Cette « clinique nouvelle », comme la nomme Hervé Castanet [1], dispensée par les institutions affiliées à la FIPA qui s’orientent du traitement court, pointe la dimension de la contingence liée à celle de la rencontre. Elle offre au sujet la possibilité d’une rencontre inédite avec un clinicien dont la pratique orientée par la psychanalyse lui permet, dans un temps limité de séances, de faire une expérience singulière de la parole. Le sujet qui consent ici à s’inscrire dans cette pulsation temporelle originale se sait engagé par une certaine urgence à dire pouvant induire des déplacements de libido, ce qui n’est pas sans effets sur la pratique du clinicien.  

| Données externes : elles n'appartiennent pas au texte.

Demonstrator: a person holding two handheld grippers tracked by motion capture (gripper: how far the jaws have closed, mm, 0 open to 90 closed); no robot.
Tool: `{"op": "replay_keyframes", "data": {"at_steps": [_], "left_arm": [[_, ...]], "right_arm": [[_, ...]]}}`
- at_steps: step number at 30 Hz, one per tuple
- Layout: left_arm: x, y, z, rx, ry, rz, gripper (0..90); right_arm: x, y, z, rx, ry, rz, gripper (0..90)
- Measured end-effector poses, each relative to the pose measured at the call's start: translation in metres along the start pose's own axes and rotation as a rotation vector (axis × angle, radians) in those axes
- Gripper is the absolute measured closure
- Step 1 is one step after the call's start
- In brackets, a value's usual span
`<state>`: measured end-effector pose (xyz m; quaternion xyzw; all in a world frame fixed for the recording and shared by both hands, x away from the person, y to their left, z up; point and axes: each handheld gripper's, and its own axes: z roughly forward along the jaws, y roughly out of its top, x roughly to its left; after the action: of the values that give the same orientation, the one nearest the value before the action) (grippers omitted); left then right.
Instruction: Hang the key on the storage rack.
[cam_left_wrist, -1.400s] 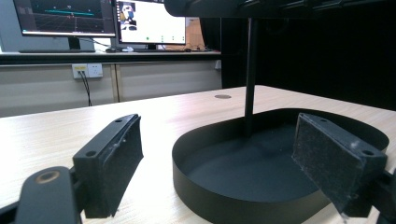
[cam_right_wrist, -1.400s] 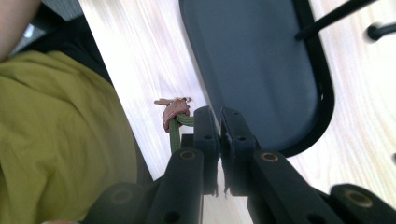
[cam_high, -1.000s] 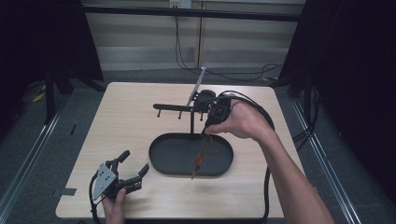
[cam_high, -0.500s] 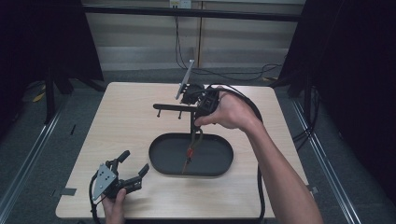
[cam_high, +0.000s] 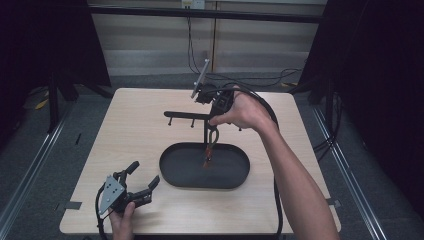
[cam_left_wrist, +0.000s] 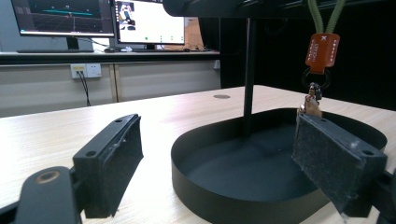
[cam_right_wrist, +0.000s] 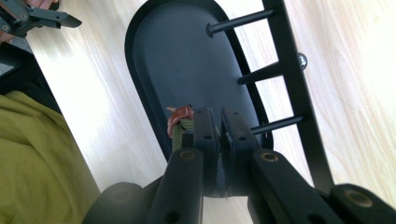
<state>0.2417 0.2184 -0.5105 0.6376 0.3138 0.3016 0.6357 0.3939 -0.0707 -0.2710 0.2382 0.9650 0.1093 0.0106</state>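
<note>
Compared with half a second ago, the right gripper has stayed beside the black rack, its jaws clamped on the green cord of a keychain. The cord's brown tag and metal clasp hang below the jaws, above the black oval tray; the tag bears a white "K" mark. The left gripper rests near the table's front edge, jaws apart, holding nothing.
</note>
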Motion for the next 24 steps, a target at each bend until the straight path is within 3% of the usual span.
{"op": "replay_keyframes", "data": {"at_steps": [4, 8, 24], "left_arm": [[0.000, 0.000, 0.000, 0.000, -0.001, 0.004, 15.7], [0.000, 0.000, 0.000, 0.003, -0.003, 0.003, 15.7], [0.001, 0.000, 0.000, 0.006, -0.003, 0.010, 15.7]], "right_arm": [[-0.004, 0.003, 0.000, 0.001, -0.007, 0.009, 85.4], [-0.006, 0.004, 0.003, 0.002, -0.024, -0.025, 85.3], [-0.023, 0.004, 0.010, -0.012, -0.059, -0.009, 84.9]]}}
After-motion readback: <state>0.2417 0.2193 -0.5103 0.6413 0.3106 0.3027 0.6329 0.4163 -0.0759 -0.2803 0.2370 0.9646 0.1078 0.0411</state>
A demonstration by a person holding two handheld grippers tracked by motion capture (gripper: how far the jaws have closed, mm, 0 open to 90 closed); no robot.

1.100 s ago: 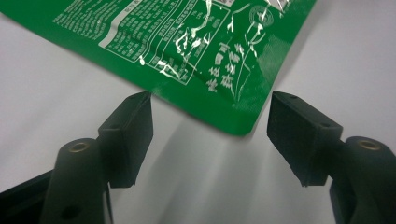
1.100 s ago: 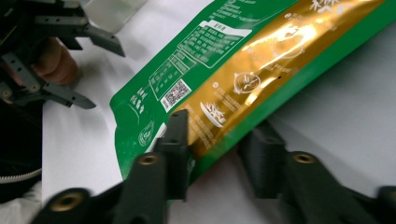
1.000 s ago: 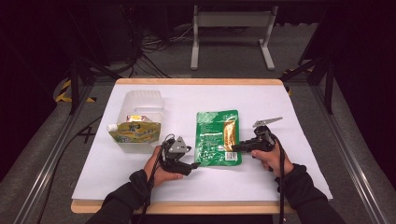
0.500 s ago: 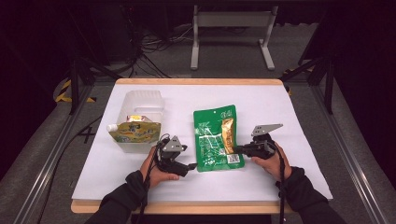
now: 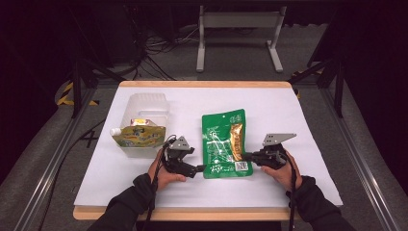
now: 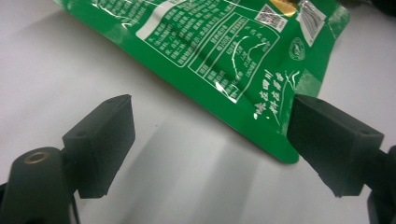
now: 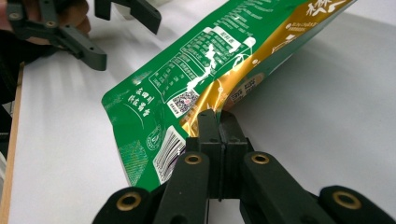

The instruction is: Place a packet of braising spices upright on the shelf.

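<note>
A green pouch (image 5: 223,142) with a gold stripe lies flat on the white table top, mid table. My right gripper (image 5: 248,156) is at its lower right edge. In the right gripper view the jaws (image 7: 218,121) are shut on the gold edge of the pouch (image 7: 196,79), which lifts slightly there. My left gripper (image 5: 199,169) sits at the pouch's lower left corner. Its jaws (image 6: 210,144) have just been opening and stand wide apart. The pouch's corner (image 6: 224,51) reaches in beside one pad, and neither pad presses on it. The left gripper (image 7: 126,42) is also seen across the pouch.
A clear plastic tub (image 5: 144,108) stands at the left, with a yellow-green spouted pouch (image 5: 139,134) leaning on its near side. The white sheet ends at the table's wooden front edge (image 5: 192,214). A metal stand (image 5: 238,21) is on the floor behind.
My right gripper moved a little toward the near edge, and the green pouch slid and turned slightly with it. The left gripper stayed in place.
</note>
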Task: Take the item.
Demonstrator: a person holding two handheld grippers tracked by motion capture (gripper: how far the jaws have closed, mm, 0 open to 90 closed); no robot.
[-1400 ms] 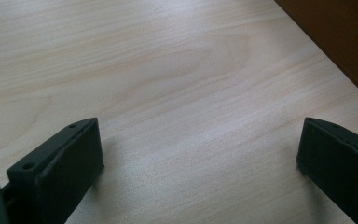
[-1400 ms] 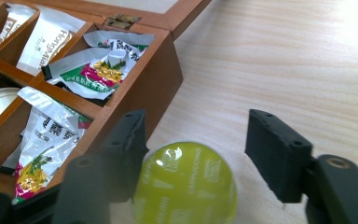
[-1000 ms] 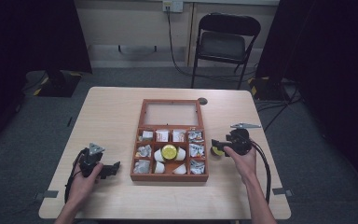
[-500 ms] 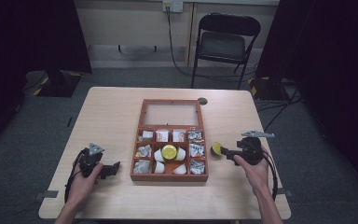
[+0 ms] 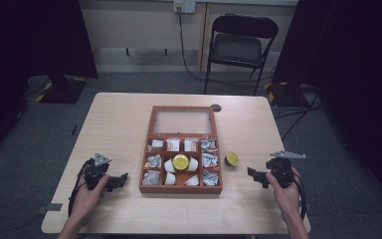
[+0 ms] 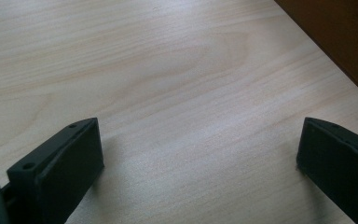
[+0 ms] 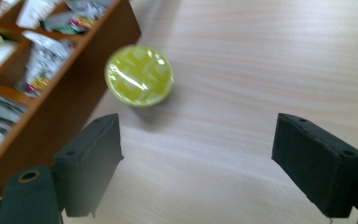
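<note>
Sitting on the pale wooden table (image 5: 119,124), the small round capsule with a yellow-green foil lid (image 5: 232,159) lies just beside the right wall of the brown wooden compartment box (image 5: 181,188), apart from both tools. The right gripper (image 5: 252,175) has just been opening its jaws; they stand spread with nothing between them, near the capsule but not touching it. The left gripper (image 5: 121,179) rests on the table left of the box, jaws spread and empty too.

Judging from here, the main risk is a nudge: the capsule looks light and round, so a jaw or the trailing cable brushing it could roll it toward the near table edge or knock it against the box. Another capsule with a yellow lid (image 5: 180,161) sits in the box's middle cell among white cups and foil sachets, and reaching in carelessly might drag sachets out of their cells.

From the right gripper view, the capsule (image 7: 139,75) shows its patterned foil top and how close it lies to the box wall (image 7: 74,79), detail too small from above. High up, the camera gives the whole layout: both hands, the box's open glass-paned lid (image 5: 182,121) lying flat behind the cells, and a black folding chair (image 5: 238,47) beyond the table.
</note>
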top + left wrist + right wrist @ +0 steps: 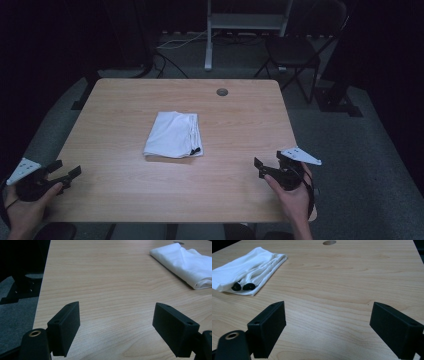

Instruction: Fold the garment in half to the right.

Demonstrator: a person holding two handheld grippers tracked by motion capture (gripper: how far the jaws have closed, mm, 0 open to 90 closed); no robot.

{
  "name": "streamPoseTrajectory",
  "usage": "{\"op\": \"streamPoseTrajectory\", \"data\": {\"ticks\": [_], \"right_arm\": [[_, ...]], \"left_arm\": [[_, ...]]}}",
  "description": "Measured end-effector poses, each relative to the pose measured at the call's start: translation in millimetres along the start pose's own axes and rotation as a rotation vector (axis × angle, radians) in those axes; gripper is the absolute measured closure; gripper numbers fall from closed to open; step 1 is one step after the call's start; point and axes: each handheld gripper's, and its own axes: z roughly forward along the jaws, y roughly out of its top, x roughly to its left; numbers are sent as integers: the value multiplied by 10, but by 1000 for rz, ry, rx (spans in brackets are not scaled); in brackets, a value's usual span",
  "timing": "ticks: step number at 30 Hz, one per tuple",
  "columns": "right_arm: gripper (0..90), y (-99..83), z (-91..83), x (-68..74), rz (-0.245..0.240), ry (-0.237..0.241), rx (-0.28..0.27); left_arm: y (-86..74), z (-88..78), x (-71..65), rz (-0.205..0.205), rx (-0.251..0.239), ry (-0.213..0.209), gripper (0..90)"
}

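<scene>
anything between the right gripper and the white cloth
Nothing: bare wood tabletop runs from the open right gripper to the cloth, seen in the right gripper view.

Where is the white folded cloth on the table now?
In the high view, the white folded cloth lies mid-table, below the round hole, apart from both tools.

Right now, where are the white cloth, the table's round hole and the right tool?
white cloth [172, 134], high view, middle of its folded top.
round hole [222, 92], high view, its centre.
right tool [267, 164], high view, between its tips.

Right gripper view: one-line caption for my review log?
Open right gripper faces a folded white cloth with two black tips on a wooden table.
</scene>
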Motion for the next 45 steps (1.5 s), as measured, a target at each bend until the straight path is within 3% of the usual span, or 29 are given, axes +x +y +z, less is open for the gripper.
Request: {"op": "streamPoseTrajectory", "data": {"ticks": [39, 45], "right_arm": [[127, -130, 116, 61, -34, -23, 24], [127, -186, 151, 43, -36, -31, 48]], "left_arm": [[-27, 30, -38, 7, 1, -14, 216], [-26, 29, -34, 4, 3, -15, 216]]}}
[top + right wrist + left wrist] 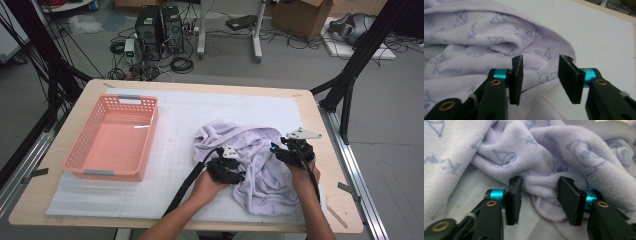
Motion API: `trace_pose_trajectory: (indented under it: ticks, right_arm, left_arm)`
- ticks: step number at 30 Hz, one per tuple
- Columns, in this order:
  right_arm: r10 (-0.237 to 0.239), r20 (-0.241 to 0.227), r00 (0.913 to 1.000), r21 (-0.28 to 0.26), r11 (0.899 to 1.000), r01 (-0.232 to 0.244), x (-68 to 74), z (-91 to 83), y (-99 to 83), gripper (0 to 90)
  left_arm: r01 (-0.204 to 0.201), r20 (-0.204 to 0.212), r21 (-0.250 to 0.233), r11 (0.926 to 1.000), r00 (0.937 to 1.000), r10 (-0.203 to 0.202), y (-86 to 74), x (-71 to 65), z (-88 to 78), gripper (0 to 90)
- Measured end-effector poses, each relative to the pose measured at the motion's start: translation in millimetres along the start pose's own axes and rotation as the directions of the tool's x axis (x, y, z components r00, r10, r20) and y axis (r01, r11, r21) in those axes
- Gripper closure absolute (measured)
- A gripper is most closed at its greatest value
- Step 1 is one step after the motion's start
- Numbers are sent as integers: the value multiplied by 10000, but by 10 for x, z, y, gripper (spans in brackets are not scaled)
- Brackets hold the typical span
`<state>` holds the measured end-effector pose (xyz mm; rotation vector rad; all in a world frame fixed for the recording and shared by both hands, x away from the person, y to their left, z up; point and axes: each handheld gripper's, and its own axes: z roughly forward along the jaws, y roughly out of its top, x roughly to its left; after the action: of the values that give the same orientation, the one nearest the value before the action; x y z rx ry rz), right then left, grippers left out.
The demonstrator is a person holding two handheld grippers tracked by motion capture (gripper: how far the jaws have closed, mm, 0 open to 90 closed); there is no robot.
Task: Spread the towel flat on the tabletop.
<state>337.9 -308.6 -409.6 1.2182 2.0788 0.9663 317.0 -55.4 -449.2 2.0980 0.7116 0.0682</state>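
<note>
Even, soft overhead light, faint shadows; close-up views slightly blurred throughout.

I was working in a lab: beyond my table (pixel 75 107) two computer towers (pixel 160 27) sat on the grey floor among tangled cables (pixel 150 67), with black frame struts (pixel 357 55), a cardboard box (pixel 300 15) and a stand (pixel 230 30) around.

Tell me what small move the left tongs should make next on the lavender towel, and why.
Probably close the left tongs on the towel. A rolled fold already sits between the open jaws in the left gripper view, with gaps at both pads, so nothing is gripped yet. The right tongs are open too, over a stitched hem.
</note>
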Motion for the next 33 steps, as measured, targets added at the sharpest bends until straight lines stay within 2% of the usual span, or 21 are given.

En effet, ce dernier – souvent confronté à des sujets aux prises avec une urgence subjective qui effracte leur parole, parfois déborde leur corps – se doit d’être « très réveillé » comme l’indique P. Naveau [2], aux aguets d’un réel qui, à tout moment, peut surgir. Orienté par ce réel en jeu qui, pour lui, fait boussole, le clinicien va aiguiser ses interventions, affûter son style, engager sa mise. Il visera, suivant les situations, le point à traiter en priorité, choisira de s’abstenir ou d’intervenir selon ce qu’il est pertinent ou non de faire consister dans la demande pressante du sujet. 

Il s’agit pour lui non seulement de saisir cette occasion, mais aussi de la susciter, d’intervenir avec tact. De solliciter dans un doux forçage ce moment où le symptôme, visé, bousculé par le temps, précipite parfois le sujet dans un dire, qui fait événement, crée la surprise, et ponctue un instant de bascule qui lui permet de repérer sa position dans le réel. Que le réel du symptôme, ici touché, se mette à parler, qu’il prenne la parole : « C’est ainsi que l’inconscient s’articule de ce qui de l’être vient au dire [3] », souligne Lacan dans « Radiophonie ». Le sujet qui consent à cette rencontre peut ainsi serrer pour lui-même un bout de réel et prendre ce virage indiqué par Lacan, qui consiste à prendre un bout de jouissance aux rets d’un appareillage comptable de la jouissance signifiante. Cette opération, qui fait acte pour lui, peut générer un savoir nouveau, dont Lacan souligne la complexité lorsqu’il dit que « faire passer la jouissance à l’inconscient, c’est-à-dire à la comptabilité, c’est en effet un sacré déplacement. [4] »

La jouissance alors prise dans la logique du signifiant, c’est-à-dire dans l’inconscient structuré comme un langage, permet par la parole de réguler autrement le flux de la libido, de tresser un nouage inédit, où le sujet s’étoffe de son dire et trouve dans son consentement au réel à donner de l’épaisseur à son être.

Sylvie Mothiron – dispositif PoP [5]


[1] Castanet H., « Mutations libidinales et acte du clinicien », blog de la 6e Journée d’étude de la FIPA, 14 avril 2025.
[2] Naveau P., « Une clinique du point hors ligne », L’Inconscient éclair. Temporalité et éthique au CPCT, Collection rue Huysmans, 2019, p. 43.
[3] Lacan J., « Radiophonie », Autres écrits, Paris, Le Seuil, 2001, p. 426.
[4] Ibid. p. 420.
[5] Dispositif PoP, (Psychothérapie d’Orientation Psychanalytique), EPSM, Loiret.